Bundled payment (either by procedure or by overall capitation) could make hospitals and their affiliated physicians more prudent purchasers.   Continued aggressive enforcement of anti-kickback rules will also help, as would more investment in comparative effectiveness research.

Dueling Statistics on High Deductible Health Plans


Today’s Managing Health Care Cost Indicator is $21.8 million.  
Or maybe it’s 40%

Click image to enlarge.  
I’ve been reviewing two related but contradictory documents over the past day. 

Aetna has released its eighth annual report on its high deductible health plan (HDHP).   Here’s a link to the press release, and here’s a link to the powerpoint slides.  Aetna says that its high deductible health plan product
o       Lowers costs by 11% (or $21.8 million per 10,000 members)
o       These savings increase year over year
o       Members
o       use more primary care and preventive services but fewer nonroutine services
o       Have fewer inpatient admissions
o       Are more engaged
o       Have fewer “gaps in care”
o       Almost three quarters of members with associated health care savings accounts do not exhaust these accounts each year.

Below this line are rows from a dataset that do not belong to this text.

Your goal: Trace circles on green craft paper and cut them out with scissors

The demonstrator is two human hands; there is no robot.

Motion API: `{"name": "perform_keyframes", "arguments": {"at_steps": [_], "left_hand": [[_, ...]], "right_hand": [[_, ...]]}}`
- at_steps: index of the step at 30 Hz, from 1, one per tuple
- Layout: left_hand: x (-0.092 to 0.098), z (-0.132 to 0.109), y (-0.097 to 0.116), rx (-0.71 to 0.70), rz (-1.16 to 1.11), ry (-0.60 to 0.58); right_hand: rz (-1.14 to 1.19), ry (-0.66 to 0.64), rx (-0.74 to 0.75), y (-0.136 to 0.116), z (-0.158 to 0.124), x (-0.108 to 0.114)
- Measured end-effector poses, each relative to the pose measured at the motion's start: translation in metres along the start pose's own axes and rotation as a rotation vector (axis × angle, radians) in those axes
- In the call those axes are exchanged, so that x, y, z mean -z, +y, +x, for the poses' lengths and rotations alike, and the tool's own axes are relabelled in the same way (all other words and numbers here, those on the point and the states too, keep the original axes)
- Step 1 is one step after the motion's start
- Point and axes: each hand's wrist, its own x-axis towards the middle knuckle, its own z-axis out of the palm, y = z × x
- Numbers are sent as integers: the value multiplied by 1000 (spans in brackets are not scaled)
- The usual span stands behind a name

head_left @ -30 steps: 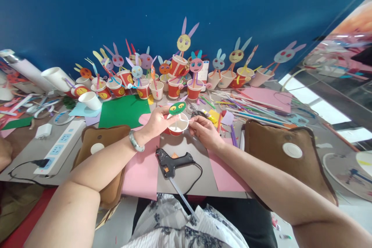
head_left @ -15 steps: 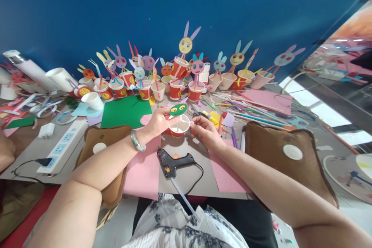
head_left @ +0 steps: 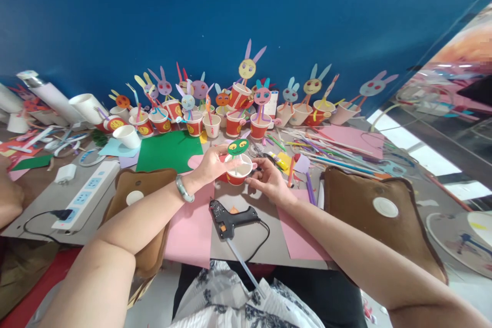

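A person's left hand [head_left: 211, 166] is clamped on a red-and-white paper cup [head_left: 236, 180], thumb across the rim, near the middle of a grey bench [head_left: 277, 251]. White stick-like pieces show inside the cup, and a round green paper face [head_left: 238, 147] with yellow eyes stands above its mouth. The right hand [head_left: 269, 182] has its grip apart, thumb and forefinger parted beside a small pink tag [head_left: 254, 165] lettered "Hi" at the rim; whether they touch it cannot be told.

Below the cup, a black glue gun [head_left: 226, 221] lies on the bench, its long translucent glue stick [head_left: 240, 260] reaching past the near edge. Along the far edge, red or white paper cups [head_left: 260, 129] hold coloured stems topped with paper rabbit faces [head_left: 262, 96]; one such cup stands raised above its neighbours. Their lower insides are hidden, and a phone [head_left: 271, 103] is partly covered behind them. Toward the left corner, a plain white paper cup [head_left: 126, 137] leans on light blue paper [head_left: 111, 147].

The left hand covers one side of the held cup. Both forearms reach in from the near edge, elbows bent, a grey-green bangle [head_left: 185, 189] on the left wrist. Another person's arm [head_left: 9, 197] is cut off at far left.
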Motion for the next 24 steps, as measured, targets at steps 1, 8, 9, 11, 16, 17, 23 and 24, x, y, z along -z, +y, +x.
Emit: {"name": "perform_keyframes", "arguments": {"at_steps": [1, 8, 9, 11, 16, 17, 23, 24], "left_hand": [[1, 0, 1, 0, -35, -11], [3, -1, 9, 63, -77, 54], [3, -1, 9, 65, -56, 68], [3, -1, 8, 58, -24, 83], [3, -2, 8, 35, 24, 94], [3, -2, 8, 31, 29, 94], [2, -3, 7, 48, -20, 68], [3, -3, 6, 53, -42, 55]], "right_hand": [[-16, 1, 7, 0, 0, 0], [-119, 6, 15, 2, 1, -3], [-124, 8, 15, 2, 1, -4], [-130, 14, 14, 3, 1, -5], [-141, 22, 18, 3, 0, -7], [-143, 20, 20, 3, 0, -7], [-165, -4, 35, 10, 1, -4], [-168, -6, 35, 10, 1, -4]]}}
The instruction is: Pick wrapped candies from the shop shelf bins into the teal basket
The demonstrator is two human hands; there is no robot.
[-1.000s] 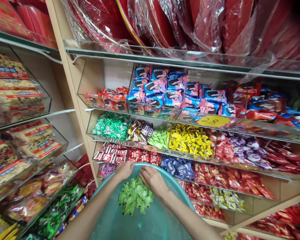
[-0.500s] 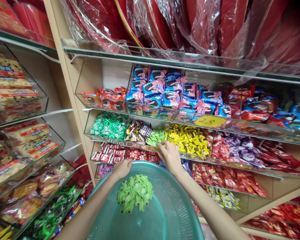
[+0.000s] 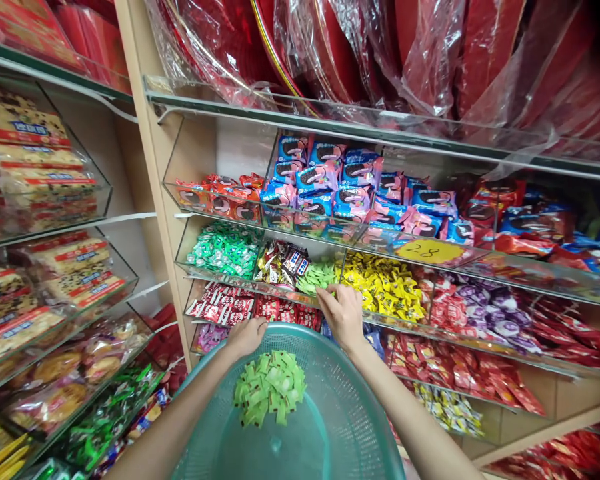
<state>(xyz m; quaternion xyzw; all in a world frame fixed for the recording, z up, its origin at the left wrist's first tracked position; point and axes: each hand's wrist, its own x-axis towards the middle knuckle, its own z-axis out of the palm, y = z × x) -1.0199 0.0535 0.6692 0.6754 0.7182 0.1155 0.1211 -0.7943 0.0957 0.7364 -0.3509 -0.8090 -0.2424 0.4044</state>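
Note:
A green plastic basket [image 3: 350,427] is in front of me, with a heap of small light-green wrapped candies [image 3: 270,387] inside. My left hand [image 3: 247,335] is closed over its far left rim. My right hand [image 3: 343,313] is above the far right rim, at the front lip of a clear shelf compartment. Its fingers are bent and a little apart, near the light-green candies [image 3: 317,277] there; no candy shows in them. Chocolate-coloured packets [image 3: 283,263] lie left of these candies, and yellow-wrapped candies [image 3: 383,283] are to the right.
Green-wrapped candies [image 3: 225,248] fill the compartment at left. Blue and pink cookie packs [image 3: 325,177] stand on the shelf above, behind a yellow price tag [image 3: 417,251]. Glass shelf edges [image 3: 330,120] jut out overhead. Packaged pastries [image 3: 45,167] line the left shelves.
The view has shifted slightly, so the shelves appear farther right. My right hand stays at the compartment lip with its fingers slightly more bent. My left hand keeps its hold on the basket.

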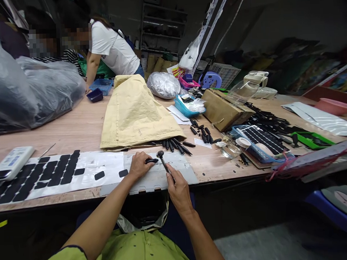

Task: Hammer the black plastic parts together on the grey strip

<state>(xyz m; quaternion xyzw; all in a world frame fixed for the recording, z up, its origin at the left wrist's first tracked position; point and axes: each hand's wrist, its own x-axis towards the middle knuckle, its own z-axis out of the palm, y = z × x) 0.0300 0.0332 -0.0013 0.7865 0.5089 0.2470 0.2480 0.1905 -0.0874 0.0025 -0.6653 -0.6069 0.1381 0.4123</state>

This is an upbeat document – although the underlying data has not been subject to peer review. I've only reviewed the press release and the glossy powerpoint.  It’s likely that the high deductible plan had younger, healthier, lower risk members, and this alone could explain some of these findings. 


Click image to enlarge. 
The Journal of General Internal Medicine e-published an evaluation of foregone care in those with chronic illnesses, surveying Massachusetts families in HDHPs and traditional health plan by phone and mail. Harvard Link   This study showed that families in high deductible health plans had over three times greater likelihood of delaying or foregoing care.   This was true among low income families (<400% of federal poverty level) and higher income families, although there was far more care delayed or foregone for those with lower income and families with parents who had no college degree.  40% of those with HDHPs and income below 400% of FPL reported delayed or foregone care, compared to 15.1% of those with traditional health insurance plans.

The proof is in that HDHPs save money, and the dollar savings don’t seem to be limited to the first year or two (although there are still potential selection bias issues). It’s also clear despite the happy faces and fluorescent green graphics that members of HDHPs are less happy with their health plans, and they self-edit care. Sometimes HDHP members forego care that would have been a waste anyway –but sometimes they forego care that could help them live better quality and more productive lives.

The danger of having no health insurance at all is far greater than the danger of delayed or foregone care in a high deductible health plan.  I’ll have more on that in the next day or two.  Health care reform and the rising cost of health care has driven more and more employers to health plans that have high deductibles, and many of the future health insurance exchange programs are also likely to have high deductibles.  

We have to work harder to lower the underlying cost of health care so that we don’t have to cost-shift as much to patients, who are at serious risk of being underinsured now. That risk will continue to increase in the near future.